Rien n’est plus irresponsable que d’asphyxier des entreprises en refusant de leur payer leurs dus, en se disant qu’à moyen et long terme, elles fermeraient boutique. Ce procédé éprouvé face aux entreprises privées de presse, est désormais servi à différentes structures dans toutes les formes de conseil, ainsi qu’à toute entité dont on suspecte des accointances avec les régimes qui ont eu à se succéder. Le journaliste Bachir Fofana fera une révélation pleine d’enseignements à la Sen TV sur la confidence d’un avocat sénégalais qui aura vu son cabinet délesté de son marché d’accompagnement juridique d’une structure publique, car les conseils de ce cabinet n’auraient pas eu à défendre l’actuel Premier ministre dans ses déboires avec la justice. Peut-on s’arrêter pour peu sur le sadisme d’une telle logique d’épier les postures de professionnels et le ridicule d’en faire des sources de veto, dans un pays qui se veut terre d’affaires ! Briser des entreprises peut être un projet politique sournois, mais il faut se rendre à l’évidence que ce sont les travailleurs, issus de toutes les composantes du peuple, qui en paieront le prix fort. Appliquer la formule de la mise à mort programmée ne sera qu’un échec que le régime actuel traînera.

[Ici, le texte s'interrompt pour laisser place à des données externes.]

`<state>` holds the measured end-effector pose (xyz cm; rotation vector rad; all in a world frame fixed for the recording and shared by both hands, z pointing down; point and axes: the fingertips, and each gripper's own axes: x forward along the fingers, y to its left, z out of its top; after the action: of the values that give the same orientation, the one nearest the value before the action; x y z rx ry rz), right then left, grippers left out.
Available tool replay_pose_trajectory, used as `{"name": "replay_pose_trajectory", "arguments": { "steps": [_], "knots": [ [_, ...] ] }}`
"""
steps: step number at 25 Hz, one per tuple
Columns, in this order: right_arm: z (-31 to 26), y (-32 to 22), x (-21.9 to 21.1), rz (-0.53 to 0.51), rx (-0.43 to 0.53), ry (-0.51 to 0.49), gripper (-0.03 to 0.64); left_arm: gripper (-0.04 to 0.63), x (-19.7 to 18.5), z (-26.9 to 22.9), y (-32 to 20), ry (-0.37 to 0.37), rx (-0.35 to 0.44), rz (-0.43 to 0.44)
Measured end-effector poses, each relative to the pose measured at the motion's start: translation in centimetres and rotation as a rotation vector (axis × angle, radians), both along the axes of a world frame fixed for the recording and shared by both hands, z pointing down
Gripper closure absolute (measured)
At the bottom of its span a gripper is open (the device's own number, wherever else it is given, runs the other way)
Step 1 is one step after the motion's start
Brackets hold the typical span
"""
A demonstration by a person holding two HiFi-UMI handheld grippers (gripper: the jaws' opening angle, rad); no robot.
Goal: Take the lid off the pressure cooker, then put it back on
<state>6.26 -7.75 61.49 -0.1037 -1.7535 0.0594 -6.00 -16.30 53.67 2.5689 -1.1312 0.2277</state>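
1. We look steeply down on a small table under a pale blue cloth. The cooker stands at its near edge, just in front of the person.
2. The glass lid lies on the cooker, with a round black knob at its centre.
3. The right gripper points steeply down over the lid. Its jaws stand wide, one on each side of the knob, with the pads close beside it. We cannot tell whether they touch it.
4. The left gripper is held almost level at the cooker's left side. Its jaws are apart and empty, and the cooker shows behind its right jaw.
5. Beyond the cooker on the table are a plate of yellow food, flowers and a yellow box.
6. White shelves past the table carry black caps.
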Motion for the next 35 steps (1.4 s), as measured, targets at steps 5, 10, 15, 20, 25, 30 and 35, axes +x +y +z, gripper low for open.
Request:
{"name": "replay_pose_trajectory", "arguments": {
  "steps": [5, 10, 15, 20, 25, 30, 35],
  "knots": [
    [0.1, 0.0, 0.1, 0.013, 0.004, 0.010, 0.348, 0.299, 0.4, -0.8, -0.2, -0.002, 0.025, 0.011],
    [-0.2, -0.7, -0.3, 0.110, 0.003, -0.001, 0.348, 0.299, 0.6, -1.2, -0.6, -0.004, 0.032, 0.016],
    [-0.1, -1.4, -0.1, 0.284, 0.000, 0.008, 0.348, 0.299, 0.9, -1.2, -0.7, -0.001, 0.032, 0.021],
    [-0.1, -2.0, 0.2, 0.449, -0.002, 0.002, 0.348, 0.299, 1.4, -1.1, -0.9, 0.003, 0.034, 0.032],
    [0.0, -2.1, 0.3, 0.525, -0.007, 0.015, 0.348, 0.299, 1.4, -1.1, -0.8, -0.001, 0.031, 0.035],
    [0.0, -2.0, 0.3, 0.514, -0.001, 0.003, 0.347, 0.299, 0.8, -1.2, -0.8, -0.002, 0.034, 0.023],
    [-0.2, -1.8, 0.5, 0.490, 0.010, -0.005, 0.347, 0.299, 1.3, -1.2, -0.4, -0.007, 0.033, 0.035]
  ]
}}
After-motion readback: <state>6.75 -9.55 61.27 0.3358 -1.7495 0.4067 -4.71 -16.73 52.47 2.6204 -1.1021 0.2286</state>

Quand on se rend compte que des contrats de prestation de service comme ceux liant le Groupe Futurs Médias à la Lonase ont pu être cassés de façon abrupte et aussi irresponsable par la simple pression d’excités des réseaux sociaux, on ne peut pas croire notre Premier ministre devant le patronat quand il leur partage sa vision d’une économie forte tenue par les nationaux. Pendant son séjour au Golfe, il aurait été bien qu’un des conseils du Pm lui glisse un exemplaire de l’ouvrage The Sheikh CEO par Yasar Jarrar ou une copie de Trust de Francis Fukuyama. Entre autres conseils sur la création de la confiance dans une économie et sur la nécessaire dynamique d’appuyer entreprises et entrepreneurs peuvent s’y trouver. Il restera toujours à dire, mais aux funérailles du capital et de l’entreprise privée dans ce pays, la danse du scalp pourra être exécutée en se gaussant d’avoir écrasé des entrepreneurs, capitaines d’industrie et hommes d’affaires «gênants». Toutefois, ce bal macabre se dansera sur les corps des milliers de travailleurs qui auront perdu leurs emplois et qui auront pour une grande majorité cru au «projet» de société vendu par les tenants actuels du pouvoir. Les Btp, l’hôtellerie, la restauration, les services, l’industrie, le tourisme, on peut dire que rien ne marche. Est-ce donc ça, le Sénégal des rêves des porteurs du Projet ? Aujourd’hui, c’est le Cde, avant-hier c’était la Sonaged, au début du mandat c’était le collectif des travailleurs licenciés de la Fonction publique, demain, ce sera peut-être le tour de votre entreprise.